_What the exercise asks_
Reproduce the following data exactly, minus any images.
_ _ _ _ _ _ _
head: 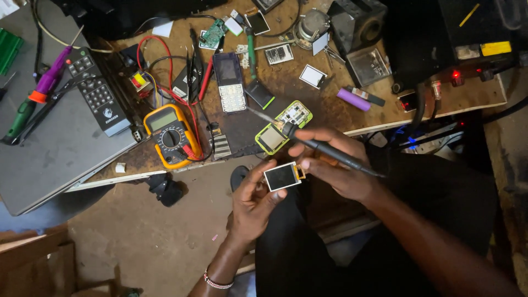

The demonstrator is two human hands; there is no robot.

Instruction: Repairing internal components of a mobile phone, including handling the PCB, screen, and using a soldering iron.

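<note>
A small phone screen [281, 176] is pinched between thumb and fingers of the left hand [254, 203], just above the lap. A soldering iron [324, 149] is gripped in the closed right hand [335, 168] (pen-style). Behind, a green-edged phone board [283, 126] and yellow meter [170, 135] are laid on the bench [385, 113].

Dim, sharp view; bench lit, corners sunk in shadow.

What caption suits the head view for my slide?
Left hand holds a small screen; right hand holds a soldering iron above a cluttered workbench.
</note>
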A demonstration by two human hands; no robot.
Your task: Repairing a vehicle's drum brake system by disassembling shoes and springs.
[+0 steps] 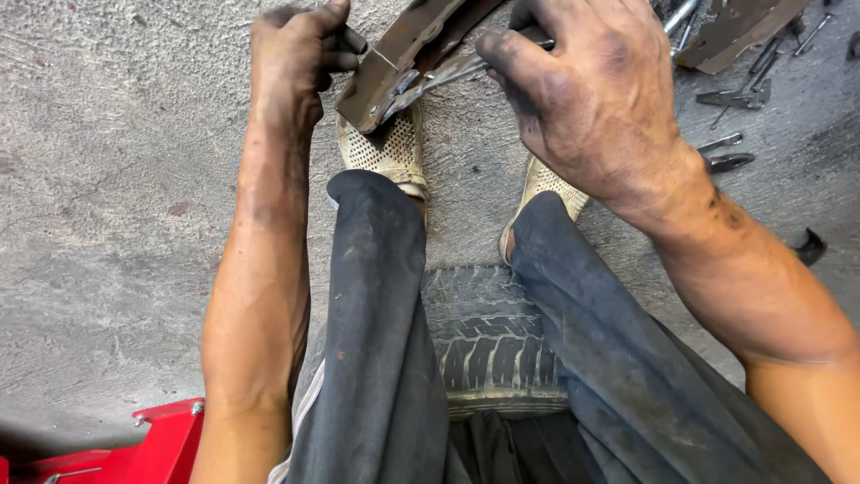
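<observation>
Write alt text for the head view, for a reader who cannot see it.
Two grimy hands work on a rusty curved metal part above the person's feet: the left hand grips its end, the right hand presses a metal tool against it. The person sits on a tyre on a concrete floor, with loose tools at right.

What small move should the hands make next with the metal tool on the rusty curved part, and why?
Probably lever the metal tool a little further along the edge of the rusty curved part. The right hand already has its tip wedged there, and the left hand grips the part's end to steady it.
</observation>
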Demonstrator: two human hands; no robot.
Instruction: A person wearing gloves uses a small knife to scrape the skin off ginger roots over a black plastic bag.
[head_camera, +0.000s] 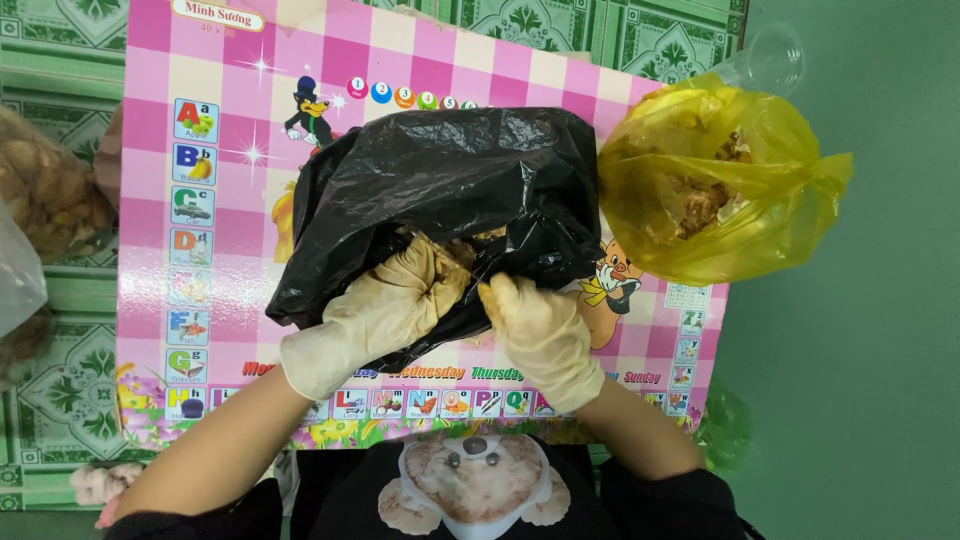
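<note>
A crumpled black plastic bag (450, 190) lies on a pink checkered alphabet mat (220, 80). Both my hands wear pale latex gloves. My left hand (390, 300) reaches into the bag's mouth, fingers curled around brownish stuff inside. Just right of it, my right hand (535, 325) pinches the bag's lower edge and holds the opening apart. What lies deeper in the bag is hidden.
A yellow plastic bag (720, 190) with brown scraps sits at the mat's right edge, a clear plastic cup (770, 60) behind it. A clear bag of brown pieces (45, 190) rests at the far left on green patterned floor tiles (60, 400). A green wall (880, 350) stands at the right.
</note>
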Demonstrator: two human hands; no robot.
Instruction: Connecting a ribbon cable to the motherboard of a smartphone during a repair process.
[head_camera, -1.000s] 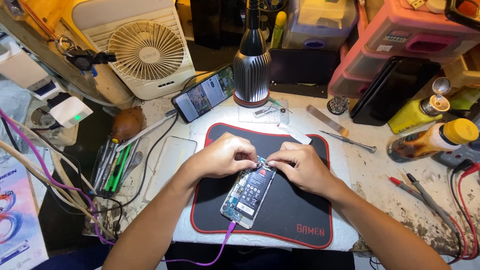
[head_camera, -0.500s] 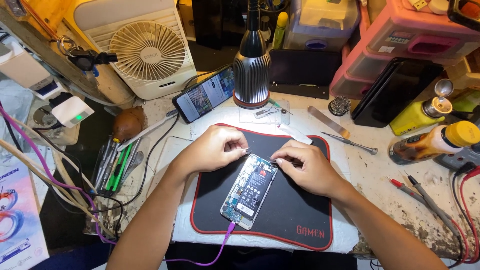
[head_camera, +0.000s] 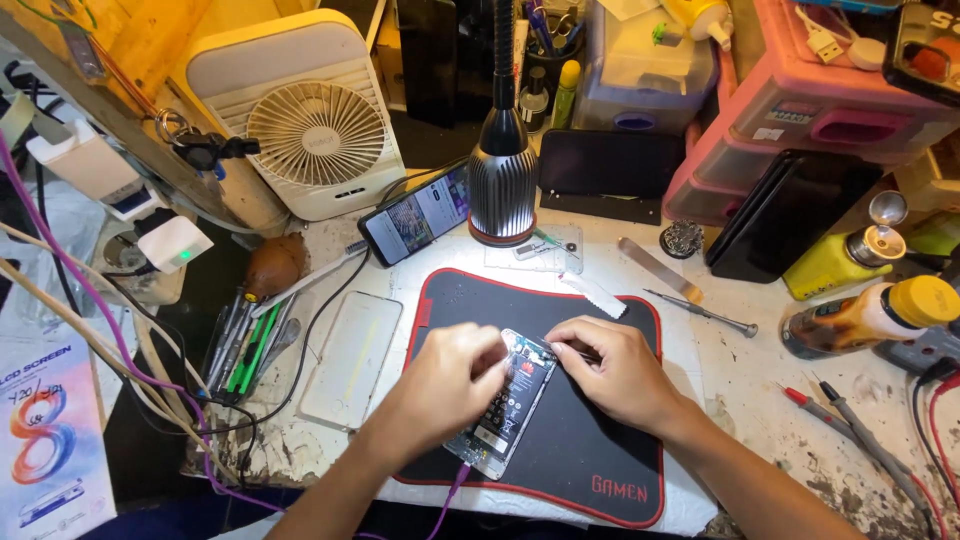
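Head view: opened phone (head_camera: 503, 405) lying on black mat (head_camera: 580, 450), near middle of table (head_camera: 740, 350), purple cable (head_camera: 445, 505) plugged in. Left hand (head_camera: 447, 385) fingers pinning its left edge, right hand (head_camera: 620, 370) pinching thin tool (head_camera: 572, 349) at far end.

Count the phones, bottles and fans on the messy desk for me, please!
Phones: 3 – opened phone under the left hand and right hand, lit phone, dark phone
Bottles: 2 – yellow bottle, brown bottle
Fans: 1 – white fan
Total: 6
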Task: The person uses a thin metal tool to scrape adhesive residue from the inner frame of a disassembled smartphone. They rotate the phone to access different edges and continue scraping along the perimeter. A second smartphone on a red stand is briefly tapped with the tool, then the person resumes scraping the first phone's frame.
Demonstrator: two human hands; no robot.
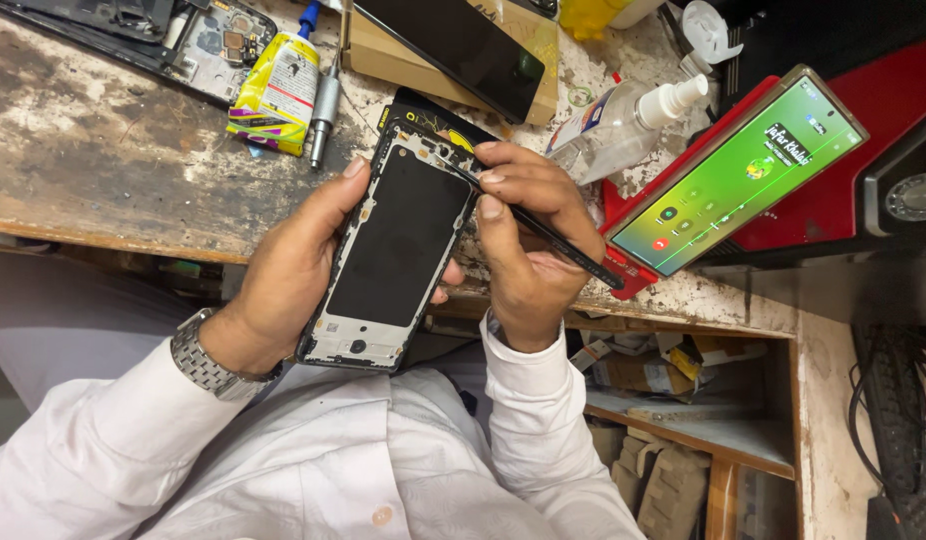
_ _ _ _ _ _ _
_Exercise solution_
head: 

The demonstrator is two human hands; there is no robot.

Instruction: Repairing internal components of a mobile phone, including handling the PCB, screen, and using a soldering iron.

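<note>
A small phone screen [281, 176] is pinched between thumb and fingers of the left hand [254, 203], just above the lap. A soldering iron [324, 149] is gripped in the closed right hand [335, 168] (pen-style). Behind, a green-edged phone board [283, 126] and yellow meter [170, 135] are laid on the bench [385, 113].

Dim, sharp view; bench lit, corners sunk in shadow.

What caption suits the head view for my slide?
Left hand holds a small screen; right hand holds a soldering iron above a cluttered workbench.
</note>
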A demonstration by two human hands; no robot.
Your task: Repairing a vehicle's drum brake system by disassembling shoes and springs.
[+0 steps] 
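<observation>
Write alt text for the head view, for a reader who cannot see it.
Two grimy hands work on a rusty curved metal part above the person's feet: the left hand grips its end, the right hand presses a metal tool against it. The person sits on a tyre on a concrete floor, with loose tools at right.

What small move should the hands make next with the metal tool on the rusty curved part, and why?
Probably lever the metal tool a little further along the edge of the rusty curved part. The right hand already has its tip wedged there, and the left hand grips the part's end to steady it.
</observation>
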Demonstrator: two human hands; no robot.
Instruction: A person wearing gloves uses a small knife to scrape the skin off ginger roots over a black plastic bag.
[head_camera, +0.000s] 
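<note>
A crumpled black plastic bag (450, 190) lies on a pink checkered alphabet mat (220, 80). Both my hands wear pale latex gloves. My left hand (390, 300) reaches into the bag's mouth, fingers curled around brownish stuff inside. Just right of it, my right hand (535, 325) pinches the bag's lower edge and holds the opening apart. What lies deeper in the bag is hidden.
A yellow plastic bag (720, 190) with brown scraps sits at the mat's right edge, a clear plastic cup (770, 60) behind it. A clear bag of brown pieces (45, 190) rests at the far left on green patterned floor tiles (60, 400). A green wall (880, 350) stands at the right.
</note>
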Demonstrator: two human hands; no robot.
Instruction: Connecting a ribbon cable to the motherboard of a smartphone during a repair process.
[head_camera, -1.000s] 
[head_camera, -0.500s] 
[head_camera, +0.000s] 
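Head view: opened phone (head_camera: 503, 405) lying on black mat (head_camera: 580, 450), near middle of table (head_camera: 740, 350), purple cable (head_camera: 445, 505) plugged in. Left hand (head_camera: 447, 385) fingers pinning its left edge, right hand (head_camera: 620, 370) pinching thin tool (head_camera: 572, 349) at far end.

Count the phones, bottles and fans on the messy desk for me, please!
Phones: 3 – opened phone under the left hand and right hand, lit phone, dark phone
Bottles: 2 – yellow bottle, brown bottle
Fans: 1 – white fan
Total: 6
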Task: The person uses a thin metal tool to scrape adhesive residue from the inner frame of a disassembled smartphone. They rotate the phone to access different edges and continue scraping along the perimeter. A second smartphone on a red stand is briefly tapped with the tool, then the person resumes scraping the first phone's frame.
Demonstrator: two human hands; no robot.

The output requires nothing else.